*WORK REQUIRED*
Your task is to find every line in the records that holds the string "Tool" and copy it.
--- DATASET ENTRIES Enclosed Below ---
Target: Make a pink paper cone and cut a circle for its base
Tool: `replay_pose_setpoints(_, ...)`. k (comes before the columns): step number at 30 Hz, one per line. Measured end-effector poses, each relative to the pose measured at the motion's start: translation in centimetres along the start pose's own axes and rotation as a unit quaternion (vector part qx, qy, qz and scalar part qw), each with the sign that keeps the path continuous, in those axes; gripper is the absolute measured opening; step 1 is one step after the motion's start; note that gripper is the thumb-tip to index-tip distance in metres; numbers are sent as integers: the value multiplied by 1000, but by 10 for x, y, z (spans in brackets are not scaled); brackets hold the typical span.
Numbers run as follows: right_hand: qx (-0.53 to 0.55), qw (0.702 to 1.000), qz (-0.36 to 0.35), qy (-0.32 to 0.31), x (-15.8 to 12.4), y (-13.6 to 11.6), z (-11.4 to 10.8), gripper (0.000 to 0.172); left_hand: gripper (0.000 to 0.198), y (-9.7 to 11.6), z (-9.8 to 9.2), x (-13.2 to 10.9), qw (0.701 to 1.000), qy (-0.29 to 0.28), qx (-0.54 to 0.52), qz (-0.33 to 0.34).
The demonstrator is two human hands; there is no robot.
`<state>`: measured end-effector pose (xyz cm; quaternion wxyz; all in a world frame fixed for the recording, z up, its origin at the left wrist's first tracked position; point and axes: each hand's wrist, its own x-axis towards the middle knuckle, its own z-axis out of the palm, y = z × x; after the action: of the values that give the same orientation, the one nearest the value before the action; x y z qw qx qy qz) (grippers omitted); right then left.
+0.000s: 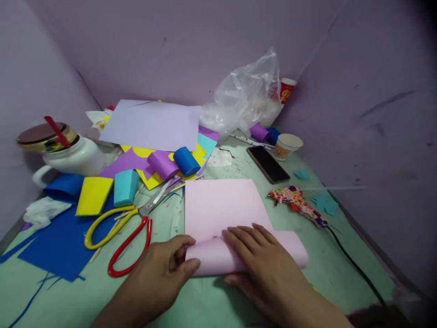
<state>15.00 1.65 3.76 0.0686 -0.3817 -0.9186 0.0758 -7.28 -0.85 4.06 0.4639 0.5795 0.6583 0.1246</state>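
A sheet of pink paper (pixel 223 202) lies before me, its near edge curled over into a loose fold. My left hand (pixel 160 264) pinches the left end of that fold between thumb and fingers. Across the fold's middle rests my right hand (pixel 262 259), its fingers stretched out on top of the paper and its thumb low at the near edge. Left of the paper are large scissors (pixel 146 208) with one yellow and one red handle, their blades slightly apart.
At left lie blue paper (pixel 61 248), yellow (pixel 94 196) and light-blue (pixel 125 187) paper pieces and a white mug (pixel 73 157). Behind are a pale sheet (pixel 153 125) and a plastic bag (pixel 246 95). A phone (pixel 268 164), paper cup (pixel 287 146) and corded glue gun (pixel 298 205) sit right.
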Motion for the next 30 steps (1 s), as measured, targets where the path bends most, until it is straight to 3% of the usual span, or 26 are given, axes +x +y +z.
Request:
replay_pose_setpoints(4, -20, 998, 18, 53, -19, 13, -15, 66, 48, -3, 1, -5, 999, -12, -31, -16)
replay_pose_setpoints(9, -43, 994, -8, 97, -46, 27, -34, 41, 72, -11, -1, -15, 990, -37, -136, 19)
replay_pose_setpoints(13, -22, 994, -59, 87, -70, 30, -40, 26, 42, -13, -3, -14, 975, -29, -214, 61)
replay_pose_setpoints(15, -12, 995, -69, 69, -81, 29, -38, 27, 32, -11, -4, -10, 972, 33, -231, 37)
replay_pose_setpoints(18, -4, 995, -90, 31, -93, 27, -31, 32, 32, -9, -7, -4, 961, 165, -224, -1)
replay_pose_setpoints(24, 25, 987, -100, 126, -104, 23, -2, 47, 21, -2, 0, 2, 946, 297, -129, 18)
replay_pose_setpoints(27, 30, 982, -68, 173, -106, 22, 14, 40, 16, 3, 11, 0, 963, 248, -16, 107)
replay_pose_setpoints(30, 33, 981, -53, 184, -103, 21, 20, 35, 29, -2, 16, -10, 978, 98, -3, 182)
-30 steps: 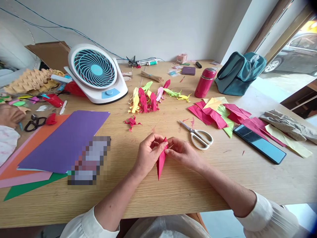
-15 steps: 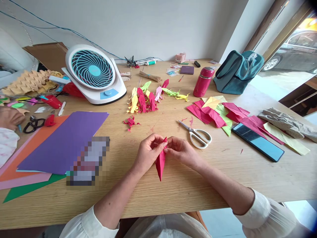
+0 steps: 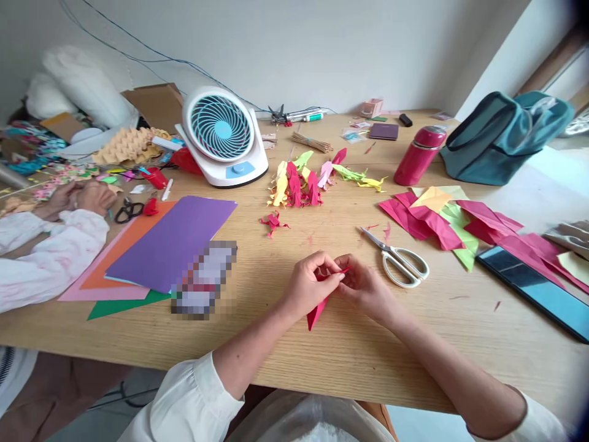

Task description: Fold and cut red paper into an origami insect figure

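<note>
A folded red paper piece [image 3: 317, 314] is held above the table between both hands, its pointed end hanging down toward me. My left hand [image 3: 313, 279] pinches it with thumb and fingers. Close against it on the right, my right hand [image 3: 363, 285] has its fingers closed on the paper's upper end, which the fingers partly hide. White-handled scissors [image 3: 400, 263] lie to the right of my right hand. Beyond my hands are a small red folded figure [image 3: 274, 223] and a cluster of red, yellow, green and pink folded figures [image 3: 297, 184].
Coloured sheets [image 3: 175, 242] and a pixelated object [image 3: 205, 282] lie left. A fan [image 3: 223, 132], red bottle [image 3: 419, 156] and teal bag [image 3: 492, 144] stand behind. Red paper pieces [image 3: 416, 218] and a phone [image 3: 538, 291] lie right. Another person's hands [image 3: 87, 196] are far left.
The view has swung left, so things appear farther right and more of the other person shows. The red paper is tilted more and more covered by my fingers.
</note>
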The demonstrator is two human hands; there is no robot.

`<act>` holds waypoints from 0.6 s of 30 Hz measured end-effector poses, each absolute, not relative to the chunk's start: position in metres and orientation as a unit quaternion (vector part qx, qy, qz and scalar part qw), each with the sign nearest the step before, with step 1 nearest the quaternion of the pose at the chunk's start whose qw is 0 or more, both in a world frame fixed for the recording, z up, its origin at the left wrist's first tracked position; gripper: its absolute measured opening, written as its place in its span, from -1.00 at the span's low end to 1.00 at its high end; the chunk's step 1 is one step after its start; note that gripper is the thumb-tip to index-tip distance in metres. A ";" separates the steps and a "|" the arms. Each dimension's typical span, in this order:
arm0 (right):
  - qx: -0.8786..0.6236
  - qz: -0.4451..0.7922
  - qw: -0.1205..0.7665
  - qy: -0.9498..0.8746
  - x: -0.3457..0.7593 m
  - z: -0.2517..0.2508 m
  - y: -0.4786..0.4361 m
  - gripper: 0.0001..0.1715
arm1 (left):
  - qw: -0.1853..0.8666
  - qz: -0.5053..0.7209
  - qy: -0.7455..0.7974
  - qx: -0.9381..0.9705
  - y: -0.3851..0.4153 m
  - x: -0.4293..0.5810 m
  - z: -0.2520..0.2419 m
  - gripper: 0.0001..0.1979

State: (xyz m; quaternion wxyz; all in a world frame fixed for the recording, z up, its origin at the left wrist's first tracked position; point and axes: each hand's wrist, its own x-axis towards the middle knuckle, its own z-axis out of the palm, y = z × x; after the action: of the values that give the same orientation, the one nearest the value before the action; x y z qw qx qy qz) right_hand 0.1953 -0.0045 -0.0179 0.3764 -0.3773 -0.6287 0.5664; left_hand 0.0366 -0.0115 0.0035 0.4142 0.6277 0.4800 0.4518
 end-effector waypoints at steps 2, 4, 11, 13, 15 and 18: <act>-0.385 0.559 0.376 -0.631 0.196 -0.018 -0.005 -0.70 | 0.373 0.447 0.481 0.655 -0.013 0.037 0.002 -0.90; -0.382 0.557 0.379 -0.633 0.197 -0.016 -0.004 -0.69 | 0.339 0.437 0.475 0.684 -0.014 0.036 0.002 -0.92; -0.362 0.592 0.360 -0.624 0.204 -0.010 0.003 -0.66 | 0.308 0.415 0.440 0.734 -0.015 0.029 0.008 -0.94; -0.362 0.595 0.363 -0.619 0.205 -0.007 0.003 -0.63 | 0.312 0.420 0.446 0.726 -0.013 0.029 0.009 -0.94; -0.368 0.592 0.362 -0.619 0.204 -0.005 0.002 -0.62 | 0.330 0.429 0.462 0.702 -0.011 0.029 0.010 -0.93; -0.383 0.582 0.361 -0.620 0.203 -0.003 0.001 -0.59 | 0.400 0.431 0.466 0.661 -0.008 0.028 0.010 -0.97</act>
State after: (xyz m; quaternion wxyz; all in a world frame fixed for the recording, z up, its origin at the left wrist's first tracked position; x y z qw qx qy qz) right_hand 0.2032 0.0012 -0.0030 0.3608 -0.3832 -0.6201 0.5818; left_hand 0.0285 -0.0077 0.0096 0.4003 0.6611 0.4655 0.4313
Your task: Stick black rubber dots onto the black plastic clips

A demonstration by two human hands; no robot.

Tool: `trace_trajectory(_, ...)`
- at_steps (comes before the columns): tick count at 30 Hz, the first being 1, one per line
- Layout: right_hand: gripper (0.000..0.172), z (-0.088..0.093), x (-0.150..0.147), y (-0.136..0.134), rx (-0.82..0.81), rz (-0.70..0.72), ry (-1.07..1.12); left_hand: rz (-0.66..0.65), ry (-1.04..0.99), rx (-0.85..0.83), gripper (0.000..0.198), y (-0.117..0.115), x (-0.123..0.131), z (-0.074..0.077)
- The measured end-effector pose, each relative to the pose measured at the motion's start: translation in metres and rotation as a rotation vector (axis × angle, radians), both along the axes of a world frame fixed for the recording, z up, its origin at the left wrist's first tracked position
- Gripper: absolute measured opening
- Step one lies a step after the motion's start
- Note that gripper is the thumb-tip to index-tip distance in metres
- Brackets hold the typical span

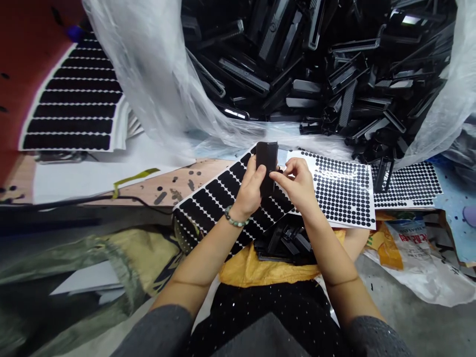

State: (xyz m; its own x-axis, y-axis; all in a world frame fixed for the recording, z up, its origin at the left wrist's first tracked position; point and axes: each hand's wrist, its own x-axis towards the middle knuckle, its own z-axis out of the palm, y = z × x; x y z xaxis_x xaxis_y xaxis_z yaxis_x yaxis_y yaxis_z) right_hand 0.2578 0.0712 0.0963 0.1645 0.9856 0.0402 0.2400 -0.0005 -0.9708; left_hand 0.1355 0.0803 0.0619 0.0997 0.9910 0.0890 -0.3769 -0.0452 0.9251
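A dark, flat rectangular plastic piece [267, 157] stands nearly upright in my left hand [250, 192], whose thumb lies across its face. My right hand [296, 184] is closed in a pinch at the piece's right edge; whatever lies between those fingertips is too small to make out. Beneath both hands spreads a sheet of black scalloped stickers [223, 198] on white backing. Just right of my right hand lies a white sheet of round black dots [340, 191]. Several black plastic parts [288, 243] rest on my lap, on a yellow cloth or bag [245, 267].
A big clear plastic bag [167, 74] full of black plastic parts [316, 89] fills the back. More sticker sheets [74, 99] are stacked at left, and another dot sheet [409, 186] at right. An open sack [148, 258] stands lower left. A cable [92, 199] runs along the table edge.
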Motion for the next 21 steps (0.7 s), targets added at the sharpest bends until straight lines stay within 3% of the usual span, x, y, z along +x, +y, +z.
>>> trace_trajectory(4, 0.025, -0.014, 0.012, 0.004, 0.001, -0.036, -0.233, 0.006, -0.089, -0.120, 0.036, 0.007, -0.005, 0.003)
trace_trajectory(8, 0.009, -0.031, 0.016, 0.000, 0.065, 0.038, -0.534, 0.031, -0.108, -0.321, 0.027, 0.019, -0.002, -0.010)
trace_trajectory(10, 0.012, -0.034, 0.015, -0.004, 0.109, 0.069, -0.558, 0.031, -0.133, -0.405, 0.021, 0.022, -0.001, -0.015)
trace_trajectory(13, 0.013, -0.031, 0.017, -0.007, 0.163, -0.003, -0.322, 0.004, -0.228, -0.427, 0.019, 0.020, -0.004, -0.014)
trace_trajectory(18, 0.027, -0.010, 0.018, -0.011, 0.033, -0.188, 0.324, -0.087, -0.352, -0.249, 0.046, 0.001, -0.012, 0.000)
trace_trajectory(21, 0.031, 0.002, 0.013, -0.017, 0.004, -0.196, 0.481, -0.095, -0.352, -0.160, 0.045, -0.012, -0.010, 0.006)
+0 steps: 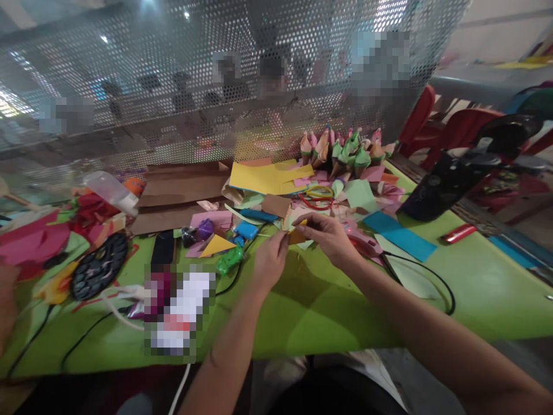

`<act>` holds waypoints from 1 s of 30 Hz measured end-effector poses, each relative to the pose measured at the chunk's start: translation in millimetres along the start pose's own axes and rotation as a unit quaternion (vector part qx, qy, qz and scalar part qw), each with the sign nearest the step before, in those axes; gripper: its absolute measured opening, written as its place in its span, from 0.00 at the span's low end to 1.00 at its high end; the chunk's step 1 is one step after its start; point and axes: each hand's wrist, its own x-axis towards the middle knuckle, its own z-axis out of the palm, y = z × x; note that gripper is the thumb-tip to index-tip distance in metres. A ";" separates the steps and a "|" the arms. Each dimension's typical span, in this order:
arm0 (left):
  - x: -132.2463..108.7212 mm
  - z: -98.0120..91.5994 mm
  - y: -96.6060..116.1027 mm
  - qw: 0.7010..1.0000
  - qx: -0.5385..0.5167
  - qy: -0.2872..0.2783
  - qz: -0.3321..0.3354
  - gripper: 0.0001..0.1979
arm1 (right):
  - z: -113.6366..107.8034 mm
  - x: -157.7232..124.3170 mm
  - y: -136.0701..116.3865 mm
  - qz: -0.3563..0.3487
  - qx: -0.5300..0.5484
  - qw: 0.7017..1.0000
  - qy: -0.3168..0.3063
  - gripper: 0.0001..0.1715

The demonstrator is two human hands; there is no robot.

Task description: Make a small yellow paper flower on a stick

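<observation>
Over the green table (302,323), my two hands meet at a small folded yellow-brown piece of paper (297,236). My left hand (271,259) is closed on its left side, with the thumb up. From the right, the fingertips of my right hand (324,233) pinch its upper edge. Part of the paper is hidden by my fingers. Just beyond it lies a brown paper piece (276,206). Beside my right hand rests a pink glue gun (365,243) with a black cable.
Small paper cones (345,151) stand in a cluster at the back, near yellow sheets (265,178). A dark bottle (444,184) and a blue paper strip (401,235) are on the right. Leftward lie a phone (163,249), cables and a clear bottle (110,190). Another person's hand (6,294) shows at far left.
</observation>
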 end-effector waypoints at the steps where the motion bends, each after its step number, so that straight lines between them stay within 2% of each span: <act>1: 0.3 0.0 0.3 1.000 -0.014 0.003 -0.002 0.13 | -0.5 0.3 0.7 -0.005 -0.003 1.000 0.005 0.19; 5: 1.4 -0.4 0.7 0.997 -0.070 0.014 -0.007 0.15 | -2.2 0.0 1.7 -0.051 -0.035 0.997 0.040 0.27; 6: 1.5 -0.5 0.6 0.997 -0.079 0.015 -0.009 0.16 | -2.5 -0.3 1.5 -0.063 -0.050 0.996 0.044 0.27; 11: 1.3 0.9 -1.5 0.993 -0.112 0.016 -0.025 0.18 | -2.1 -2.2 -0.2 -0.102 -0.103 0.988 0.058 0.13; 17: 1.3 3.7 -2.8 0.982 -0.178 0.024 -0.058 0.25 | -0.8 -3.2 -4.5 -0.119 -0.111 0.984 0.075 0.09; 20: 1.3 1.7 -0.3 0.977 -0.203 0.021 -0.060 0.26 | -1.2 -2.2 -5.0 -0.102 -0.091 0.988 0.067 0.09; 25: 1.7 -1.0 2.0 0.972 -0.225 0.017 -0.066 0.24 | -1.3 1.0 -2.3 -0.048 -0.021 0.998 0.037 0.18; 30: 2.7 -1.9 0.8 0.961 -0.264 0.010 -0.078 0.23 | 0.0 1.3 -1.2 -0.015 -0.022 1.000 -0.003 0.22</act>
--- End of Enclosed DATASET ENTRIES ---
*EXERCISE ANSWER*
Tool: `replay_pose_setpoints(_, ...)`. k (comes before the columns): step number at 30 Hz, one per line. Measured end-effector poses, each relative to the pose measured at the motion's start: translation in centimetres along the start pose's own axes and rotation as a unit quaternion (vector part qx, qy, qz and scalar part qw), each with the sign that keeps the path continuous, in those axes; gripper is the absolute measured opening; step 1 is one step after the motion's start; note that gripper is the thumb-tip to index-tip distance in metres; numbers are sent as integers: the value multiplied by 1000, but by 10 for x, y, z (spans in brackets are not scaled); brackets hold the typical span.
Tool: `trace_trajectory(_, ...)`

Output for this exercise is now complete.